• _Working data_

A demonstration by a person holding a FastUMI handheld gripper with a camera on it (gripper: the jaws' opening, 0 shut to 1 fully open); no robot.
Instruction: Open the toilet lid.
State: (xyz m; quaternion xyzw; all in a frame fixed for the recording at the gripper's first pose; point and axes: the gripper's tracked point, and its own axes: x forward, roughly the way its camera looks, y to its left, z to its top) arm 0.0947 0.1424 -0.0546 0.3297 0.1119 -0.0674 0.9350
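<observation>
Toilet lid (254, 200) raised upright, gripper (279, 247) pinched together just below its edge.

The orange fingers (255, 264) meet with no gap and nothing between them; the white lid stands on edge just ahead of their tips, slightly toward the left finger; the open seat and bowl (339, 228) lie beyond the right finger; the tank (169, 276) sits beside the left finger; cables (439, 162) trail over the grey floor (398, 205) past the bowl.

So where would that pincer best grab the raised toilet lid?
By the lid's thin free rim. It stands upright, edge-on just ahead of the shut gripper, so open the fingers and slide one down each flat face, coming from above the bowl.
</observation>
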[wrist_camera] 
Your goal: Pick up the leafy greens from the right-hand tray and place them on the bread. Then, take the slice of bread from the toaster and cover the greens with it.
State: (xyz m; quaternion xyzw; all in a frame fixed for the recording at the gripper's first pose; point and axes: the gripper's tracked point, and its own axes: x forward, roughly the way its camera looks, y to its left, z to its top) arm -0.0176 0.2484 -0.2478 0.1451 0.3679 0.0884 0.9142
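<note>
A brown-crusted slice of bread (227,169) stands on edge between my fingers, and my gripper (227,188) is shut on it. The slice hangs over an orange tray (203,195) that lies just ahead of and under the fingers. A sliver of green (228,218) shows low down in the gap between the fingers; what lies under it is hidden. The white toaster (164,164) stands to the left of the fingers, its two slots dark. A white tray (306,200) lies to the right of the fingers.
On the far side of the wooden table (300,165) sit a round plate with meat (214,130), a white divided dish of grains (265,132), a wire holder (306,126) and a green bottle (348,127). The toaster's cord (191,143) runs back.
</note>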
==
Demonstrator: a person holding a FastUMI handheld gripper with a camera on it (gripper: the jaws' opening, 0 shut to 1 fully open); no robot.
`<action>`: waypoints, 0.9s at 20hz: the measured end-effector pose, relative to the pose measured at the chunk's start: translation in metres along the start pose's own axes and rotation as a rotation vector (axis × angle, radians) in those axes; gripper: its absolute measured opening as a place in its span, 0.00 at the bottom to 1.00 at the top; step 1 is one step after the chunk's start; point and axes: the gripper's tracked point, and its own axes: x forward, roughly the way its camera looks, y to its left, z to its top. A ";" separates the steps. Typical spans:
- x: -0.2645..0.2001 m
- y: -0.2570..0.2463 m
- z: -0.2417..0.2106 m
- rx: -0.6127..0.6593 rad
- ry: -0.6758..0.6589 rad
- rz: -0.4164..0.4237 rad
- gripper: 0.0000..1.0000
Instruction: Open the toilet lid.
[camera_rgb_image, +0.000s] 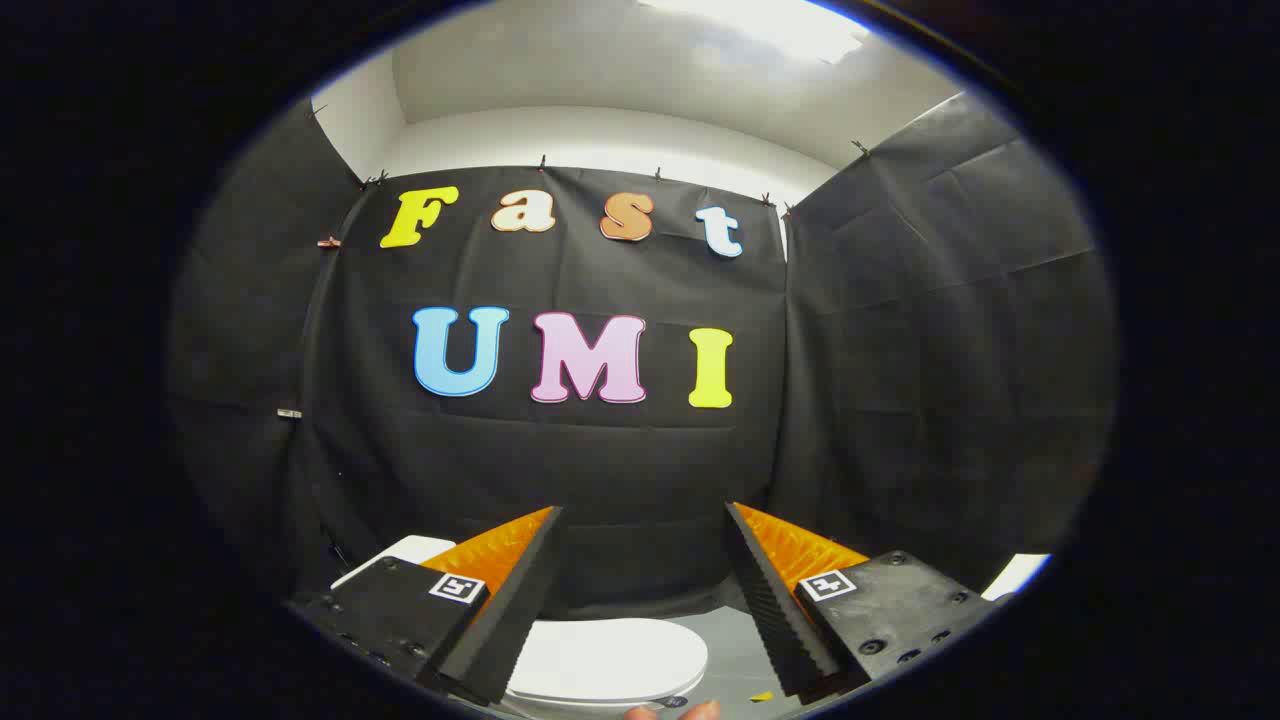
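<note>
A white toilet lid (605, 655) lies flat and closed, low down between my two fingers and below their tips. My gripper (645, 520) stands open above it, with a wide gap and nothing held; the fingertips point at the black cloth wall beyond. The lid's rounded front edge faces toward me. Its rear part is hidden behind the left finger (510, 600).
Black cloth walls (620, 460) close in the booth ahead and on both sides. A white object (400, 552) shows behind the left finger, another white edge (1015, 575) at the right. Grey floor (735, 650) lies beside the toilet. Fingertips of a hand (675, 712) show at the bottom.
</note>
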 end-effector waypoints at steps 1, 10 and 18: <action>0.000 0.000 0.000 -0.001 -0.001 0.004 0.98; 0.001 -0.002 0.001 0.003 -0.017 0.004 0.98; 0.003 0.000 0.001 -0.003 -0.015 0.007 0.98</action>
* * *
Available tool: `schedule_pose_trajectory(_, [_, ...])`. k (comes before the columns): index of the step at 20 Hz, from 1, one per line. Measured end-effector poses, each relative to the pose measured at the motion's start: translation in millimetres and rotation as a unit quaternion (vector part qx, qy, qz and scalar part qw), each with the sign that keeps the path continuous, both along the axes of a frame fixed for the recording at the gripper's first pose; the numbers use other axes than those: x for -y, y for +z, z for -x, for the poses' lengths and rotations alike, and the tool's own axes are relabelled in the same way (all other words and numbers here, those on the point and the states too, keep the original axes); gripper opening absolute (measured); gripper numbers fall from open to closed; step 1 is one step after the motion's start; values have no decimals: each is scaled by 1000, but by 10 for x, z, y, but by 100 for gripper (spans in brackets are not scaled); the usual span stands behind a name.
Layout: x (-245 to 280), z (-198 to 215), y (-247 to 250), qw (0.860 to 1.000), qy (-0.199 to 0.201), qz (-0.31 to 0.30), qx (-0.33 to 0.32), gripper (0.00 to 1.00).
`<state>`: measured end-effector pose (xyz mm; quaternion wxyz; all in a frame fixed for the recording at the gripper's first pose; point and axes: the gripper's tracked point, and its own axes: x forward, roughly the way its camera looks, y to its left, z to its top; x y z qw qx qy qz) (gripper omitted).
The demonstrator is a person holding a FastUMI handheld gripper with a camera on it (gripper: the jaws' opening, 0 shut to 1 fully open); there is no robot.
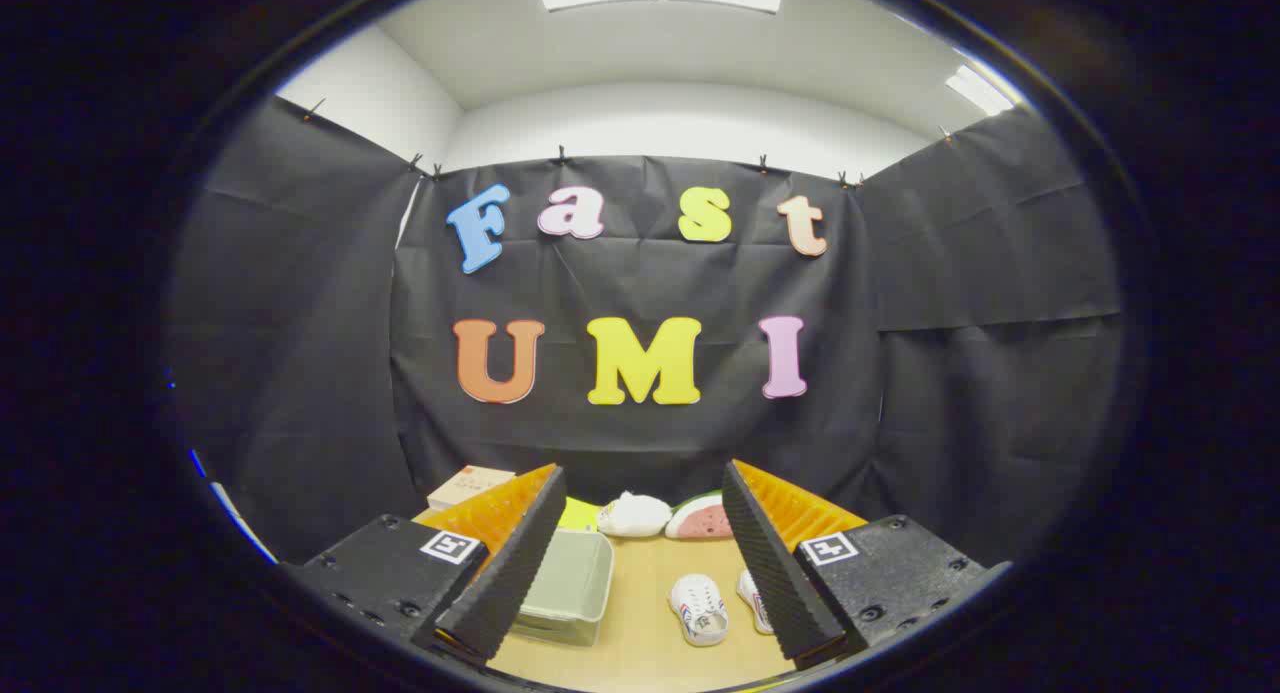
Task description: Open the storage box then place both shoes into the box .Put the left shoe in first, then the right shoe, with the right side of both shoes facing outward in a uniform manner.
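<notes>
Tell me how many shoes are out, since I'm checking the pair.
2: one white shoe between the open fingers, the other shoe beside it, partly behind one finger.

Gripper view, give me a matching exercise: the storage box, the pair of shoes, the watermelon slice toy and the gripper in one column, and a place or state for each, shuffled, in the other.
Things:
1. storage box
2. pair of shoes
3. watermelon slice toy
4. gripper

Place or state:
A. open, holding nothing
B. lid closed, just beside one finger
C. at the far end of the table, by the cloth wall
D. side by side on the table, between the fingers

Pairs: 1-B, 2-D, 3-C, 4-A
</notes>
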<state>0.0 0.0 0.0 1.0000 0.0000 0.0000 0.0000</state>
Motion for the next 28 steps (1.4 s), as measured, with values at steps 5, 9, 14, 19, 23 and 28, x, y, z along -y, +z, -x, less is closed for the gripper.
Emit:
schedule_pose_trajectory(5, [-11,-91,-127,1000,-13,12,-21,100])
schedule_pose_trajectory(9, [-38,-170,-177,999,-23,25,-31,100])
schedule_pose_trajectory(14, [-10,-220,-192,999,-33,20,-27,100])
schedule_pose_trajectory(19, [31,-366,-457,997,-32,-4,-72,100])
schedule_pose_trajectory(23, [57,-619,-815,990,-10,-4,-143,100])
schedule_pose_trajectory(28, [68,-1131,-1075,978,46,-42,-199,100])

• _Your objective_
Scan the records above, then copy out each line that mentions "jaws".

• _Output for this exercise_
A demonstration by a person holding a FastUMI handheld gripper with a camera on it (gripper: the jaws' opening, 0 shut to 1 fully open); no robot.
Demonstrator: a person holding a FastUMI handheld gripper with a camera on it (gripper: the jaws' opening, 0 shut to 1 fully open); no robot.
The demonstrator is a person holding a FastUMI handheld gripper with a camera on it (gripper: the jaws' opening, 0 shut to 1 fully open); there is no robot.

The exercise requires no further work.